_What to work on_
Reproduce the records word for word, from the first line to the line containing "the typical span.".

_Supplied records_
++++++++

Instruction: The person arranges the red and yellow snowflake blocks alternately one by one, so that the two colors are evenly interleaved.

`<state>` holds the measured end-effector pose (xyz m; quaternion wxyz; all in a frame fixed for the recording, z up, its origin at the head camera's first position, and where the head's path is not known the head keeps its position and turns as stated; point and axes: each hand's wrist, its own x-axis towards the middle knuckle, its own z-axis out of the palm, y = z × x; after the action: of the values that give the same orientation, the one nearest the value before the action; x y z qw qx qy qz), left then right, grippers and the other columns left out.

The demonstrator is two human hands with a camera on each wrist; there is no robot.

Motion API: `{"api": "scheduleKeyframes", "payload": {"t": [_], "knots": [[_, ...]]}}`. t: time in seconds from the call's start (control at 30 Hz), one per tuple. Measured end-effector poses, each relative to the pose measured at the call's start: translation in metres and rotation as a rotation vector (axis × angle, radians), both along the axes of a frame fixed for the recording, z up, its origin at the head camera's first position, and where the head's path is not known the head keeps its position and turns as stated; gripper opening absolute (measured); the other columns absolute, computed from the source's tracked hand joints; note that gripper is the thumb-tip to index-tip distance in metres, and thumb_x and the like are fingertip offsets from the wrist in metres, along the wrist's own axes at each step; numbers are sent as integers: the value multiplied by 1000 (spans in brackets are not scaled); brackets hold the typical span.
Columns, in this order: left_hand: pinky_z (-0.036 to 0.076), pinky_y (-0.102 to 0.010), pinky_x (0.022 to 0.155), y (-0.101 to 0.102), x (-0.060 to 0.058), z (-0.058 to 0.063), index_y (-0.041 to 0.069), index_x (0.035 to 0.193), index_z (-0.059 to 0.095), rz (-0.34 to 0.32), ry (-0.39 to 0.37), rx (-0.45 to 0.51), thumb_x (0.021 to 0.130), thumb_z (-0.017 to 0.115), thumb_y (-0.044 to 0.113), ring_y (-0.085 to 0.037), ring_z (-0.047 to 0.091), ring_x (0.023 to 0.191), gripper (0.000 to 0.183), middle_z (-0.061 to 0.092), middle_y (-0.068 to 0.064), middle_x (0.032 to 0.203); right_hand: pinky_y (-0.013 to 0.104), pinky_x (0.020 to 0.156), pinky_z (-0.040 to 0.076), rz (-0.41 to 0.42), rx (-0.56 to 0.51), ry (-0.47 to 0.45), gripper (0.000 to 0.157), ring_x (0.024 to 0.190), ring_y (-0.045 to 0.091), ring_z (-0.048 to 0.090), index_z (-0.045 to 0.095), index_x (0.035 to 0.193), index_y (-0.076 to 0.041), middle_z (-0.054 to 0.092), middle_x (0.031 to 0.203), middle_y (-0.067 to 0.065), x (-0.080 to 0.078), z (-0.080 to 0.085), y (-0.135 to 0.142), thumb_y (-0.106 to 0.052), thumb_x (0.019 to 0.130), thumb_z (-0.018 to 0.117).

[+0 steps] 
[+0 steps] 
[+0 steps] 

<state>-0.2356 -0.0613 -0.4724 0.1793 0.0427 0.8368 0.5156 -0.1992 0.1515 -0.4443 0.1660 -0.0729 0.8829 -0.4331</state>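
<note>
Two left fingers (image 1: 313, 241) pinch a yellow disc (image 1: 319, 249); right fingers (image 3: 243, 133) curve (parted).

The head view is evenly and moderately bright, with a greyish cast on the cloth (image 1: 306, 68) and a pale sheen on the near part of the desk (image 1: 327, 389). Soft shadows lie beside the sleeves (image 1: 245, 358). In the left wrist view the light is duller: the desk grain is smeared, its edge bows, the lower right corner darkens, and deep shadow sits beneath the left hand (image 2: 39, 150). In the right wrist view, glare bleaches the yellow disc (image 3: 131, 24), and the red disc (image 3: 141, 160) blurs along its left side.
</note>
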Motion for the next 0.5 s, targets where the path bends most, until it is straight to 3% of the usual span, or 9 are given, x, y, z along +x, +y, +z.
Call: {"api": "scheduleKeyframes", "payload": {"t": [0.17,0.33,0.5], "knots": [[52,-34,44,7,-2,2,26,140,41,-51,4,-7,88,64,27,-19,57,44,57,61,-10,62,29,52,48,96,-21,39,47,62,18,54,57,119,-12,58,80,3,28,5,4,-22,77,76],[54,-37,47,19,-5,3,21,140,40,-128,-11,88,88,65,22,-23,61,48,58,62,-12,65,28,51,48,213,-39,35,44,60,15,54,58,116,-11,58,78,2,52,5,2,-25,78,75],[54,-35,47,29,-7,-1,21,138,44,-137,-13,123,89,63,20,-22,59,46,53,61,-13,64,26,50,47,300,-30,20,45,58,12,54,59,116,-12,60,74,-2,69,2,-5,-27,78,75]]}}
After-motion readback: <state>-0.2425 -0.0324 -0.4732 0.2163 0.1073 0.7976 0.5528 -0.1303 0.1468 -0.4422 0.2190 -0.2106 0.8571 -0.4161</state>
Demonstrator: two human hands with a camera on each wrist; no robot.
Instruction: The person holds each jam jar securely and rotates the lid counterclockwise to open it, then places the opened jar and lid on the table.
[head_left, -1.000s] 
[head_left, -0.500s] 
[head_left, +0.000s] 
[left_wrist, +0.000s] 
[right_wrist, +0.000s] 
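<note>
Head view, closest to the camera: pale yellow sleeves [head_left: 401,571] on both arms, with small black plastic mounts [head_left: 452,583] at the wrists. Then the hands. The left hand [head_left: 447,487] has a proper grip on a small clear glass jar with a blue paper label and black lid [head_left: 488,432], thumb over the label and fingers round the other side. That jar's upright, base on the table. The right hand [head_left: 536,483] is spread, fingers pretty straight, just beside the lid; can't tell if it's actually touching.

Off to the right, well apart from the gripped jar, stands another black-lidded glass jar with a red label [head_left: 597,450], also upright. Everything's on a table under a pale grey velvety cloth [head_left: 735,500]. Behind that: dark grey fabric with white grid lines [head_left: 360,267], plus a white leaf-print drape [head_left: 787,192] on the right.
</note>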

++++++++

_Response for this exercise_
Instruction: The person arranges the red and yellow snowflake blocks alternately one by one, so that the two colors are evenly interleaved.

`<state>` holds the measured end-effector pose (xyz m; quaternion wxyz; all in a frame fixed for the recording, z up, its origin at the head camera's first position, and where the head's path is not known the head keeps its position and turns as stated; point and axes: each hand's wrist, its own x-axis towards the middle knuckle, its own z-axis out of the palm, y = z × x; after the action: of the values that give the same orientation, the one nearest the value before the action; x y z qw qx qy qz), left then right, grippers and the other columns left out.

The demonstrator is two human hands with a camera on each wrist; there is no robot.

Motion API: `{"api": "scheduleKeyframes", "payload": {"t": [_], "knots": [[_, ...]]}}`. t: time in seconds from the call's start (control at 30 Hz), one per tuple. Measured end-effector poses, each relative to the pose measured at the call's start: translation in metres and rotation as a rotation vector (axis × angle, radians), both along the axes of a frame fixed for the recording, z up, its origin at the head camera's first position, and where the head's path is not known the head keeps its position and turns as stated; gripper opening absolute (measured); the other columns absolute, computed from the source's tracked hand joints; note that gripper is the thumb-tip to index-tip distance in metres, and thumb_x and the like are fingertip offsets from the wrist in metres, along the wrist's own axes at each step; numbers are sent as integers: the value multiplied by 1000 (spans in brackets are not scaled); brackets hold the typical span.

The exercise calls for nothing further.